Kapoor (2nd from right) at an event for his debut film Saawariya in 2007

Following the release of Black, Bhansali cast Kapoor as the protagonist of his 2007 tragic romance Saawariya, alongside Sonam Kapoor and Rani Mukerji. The film tells the story of a tramp, played by him, who falls obsessively in love with a woman awaiting the return of her lover. In an interview with the news and entertainment portal Rediff.com, Kapoor stated that his character was written as a tribute to his grandfather's iconic roles as a tramp. Saawariya was the first Indian film to be produced by a Hollywood studio (Sony Pictures Entertainment), and was a highly anticipated release. However, film critics were disappointed with the picture with BBC's Jaspreet Pandohar calling it a "misfire on a massive scale". CNN-IBNs Rajeev Masand considered it "contrived and fake", but was impressed by Kapoor's "affable charm" and wrote that "he's got that star quality to him which is so rare to find." At the box office, Saawariya failed to earn profits. However, at the annual Filmfare Awards ceremony, Kapoor was awarded a Best Male Debut trophy.

Despite the commercial failure of Saawariya, Kapoor was contracted by Yash Raj Films for a primary role in the Siddharth Anand-directed romantic comedy Bachna Ae Haseeno (2008). The film was his first commercial success, in which his role was that of a womaniser who is romantically involved with three women, played by Bipasha Basu, Minissha Lamba, and Deepika Padukone, at different stages of his life. Rachel Saltz of The New York Times expressed mixed views on his performance, but predicted that his "puppy-dog sweetness" would "serve him well as a Bollywood leading man".
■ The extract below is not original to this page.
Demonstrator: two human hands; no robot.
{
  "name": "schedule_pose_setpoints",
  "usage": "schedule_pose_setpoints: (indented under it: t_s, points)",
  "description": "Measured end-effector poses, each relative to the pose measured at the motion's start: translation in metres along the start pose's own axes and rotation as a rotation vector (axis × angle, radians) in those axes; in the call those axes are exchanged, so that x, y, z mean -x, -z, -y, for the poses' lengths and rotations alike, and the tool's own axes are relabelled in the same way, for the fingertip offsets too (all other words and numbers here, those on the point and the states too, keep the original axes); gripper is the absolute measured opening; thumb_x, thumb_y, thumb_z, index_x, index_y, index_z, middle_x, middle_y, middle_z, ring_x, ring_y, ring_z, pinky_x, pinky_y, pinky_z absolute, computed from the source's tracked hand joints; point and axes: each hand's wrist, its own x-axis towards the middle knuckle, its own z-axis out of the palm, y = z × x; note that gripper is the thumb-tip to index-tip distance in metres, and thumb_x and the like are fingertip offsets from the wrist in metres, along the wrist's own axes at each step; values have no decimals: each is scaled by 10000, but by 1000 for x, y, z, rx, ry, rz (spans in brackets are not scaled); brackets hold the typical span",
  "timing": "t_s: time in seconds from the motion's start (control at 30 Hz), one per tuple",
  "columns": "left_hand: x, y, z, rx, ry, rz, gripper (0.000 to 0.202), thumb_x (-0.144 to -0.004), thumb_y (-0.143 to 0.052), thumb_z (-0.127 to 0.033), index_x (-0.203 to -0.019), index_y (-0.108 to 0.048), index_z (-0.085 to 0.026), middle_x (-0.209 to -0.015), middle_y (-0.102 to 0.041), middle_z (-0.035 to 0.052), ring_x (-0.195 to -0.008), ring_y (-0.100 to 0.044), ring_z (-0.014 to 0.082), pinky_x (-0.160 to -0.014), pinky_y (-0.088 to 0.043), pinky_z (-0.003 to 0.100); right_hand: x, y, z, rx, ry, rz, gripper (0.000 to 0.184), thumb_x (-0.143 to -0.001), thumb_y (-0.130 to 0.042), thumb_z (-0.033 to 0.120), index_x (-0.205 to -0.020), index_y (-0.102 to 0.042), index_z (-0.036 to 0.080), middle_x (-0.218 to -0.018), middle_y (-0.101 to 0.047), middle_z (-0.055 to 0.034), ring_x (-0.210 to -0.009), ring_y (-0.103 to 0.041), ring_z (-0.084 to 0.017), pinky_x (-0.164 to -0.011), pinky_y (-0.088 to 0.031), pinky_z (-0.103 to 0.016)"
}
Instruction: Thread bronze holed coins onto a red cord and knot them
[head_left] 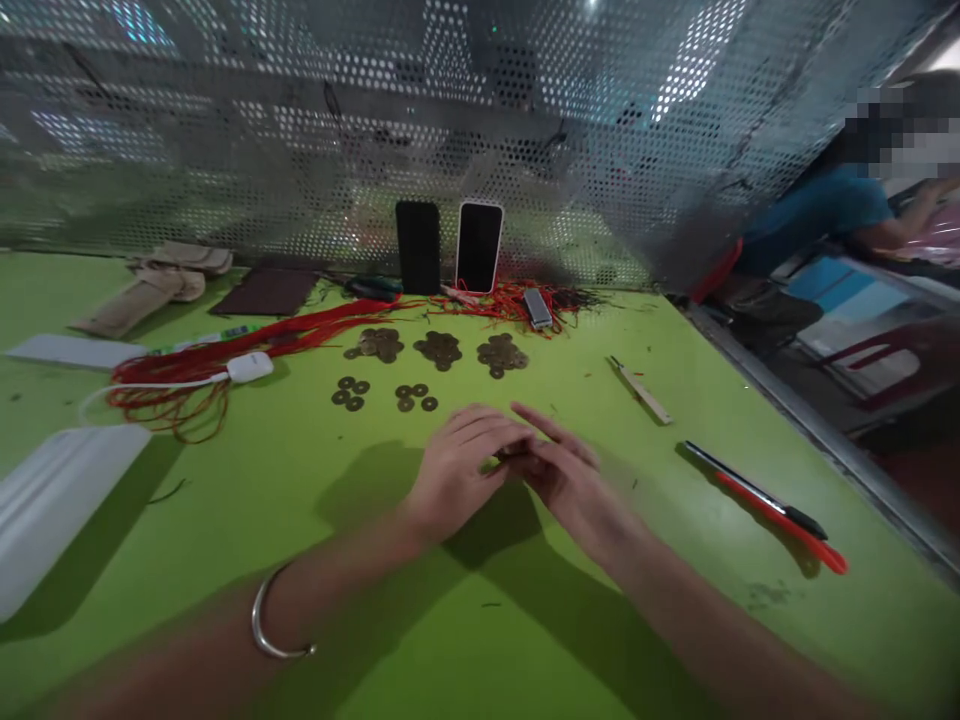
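Note:
My left hand [461, 462] and my right hand [561, 470] meet over the middle of the green table [300, 520], fingertips touching each other. The fingers are bent together around something small that I cannot make out. Just beyond the hands lie two small groups of holed brass coins [351, 392] [416, 397], and farther back three heaps of the same coins [439, 349]. A bundle of red cord [247, 350] stretches across the left of the table. A silver bangle [274, 625] circles my left wrist.
Two phones [478, 246] lean upright against the perforated metal screen [300, 130] at the back. A red-handled cutter [772, 505] and a small wooden-handled tool [641, 390] lie at the right. White trays [52, 500] sit at the left edge. A person in blue [817, 210] sits beyond the table's right edge.

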Motion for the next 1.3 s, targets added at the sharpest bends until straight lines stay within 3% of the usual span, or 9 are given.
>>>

In 2009, Kapoor had three film releases. In Dharma Productions's Wake Up Sid, a coming of age film from director Ayan Mukerji, Kapoor portrayed Siddharth "Sid" Mehra, a rich, lazy teenager whose life undergoes a series of changes after interacting with an ambitious journalist (played by Konkana Sen Sharma). When Mukerji narrated the then-untitled script of the film to him, Kapoor came up with the title himself. The media expressed doubt on the film's financial prospect as it depicted a romantic relationship between a younger man and an older woman. It eventually emerged as a sleeper hit and garnered acclaim from the critics. Taran Adarsh of Bollywood Hungama reviewed that Kapoor's performance in the film proved that he was "amongst the best in the business today".

Kapoor next starred opposite Katrina Kaif in Ajab Prem Ki Ghazab Kahani, a slapstick comedy from director Rajkumar Santoshi, that emerged as the fourth highest-grossing Bollywood film of 2009. Film critic Gaurav Malani praised Kapoor's flair for comedy, but criticised his "over-excited husky baritone". His final release that year was the Shimit Amin-directed Rocket Singh: Salesman of the Year, a drama about a sardar who aspires to be a salesman. Film critic Mayank Shekhar praised the film and found Kapoor's performance to be "astonishingly sincere", but the film earned little at the box office. Kapoor later professed to being highly disappointed by the film's commercial failure. At the 55th Filmfare Awards, he was awarded the Filmfare Critics Award for Best Actor for his performances in all three of his 2009 releases, and he also received two Best Actor nominations at the ceremony for Wake Up Sid and Ajab Prem Ki Ghazab Kahani.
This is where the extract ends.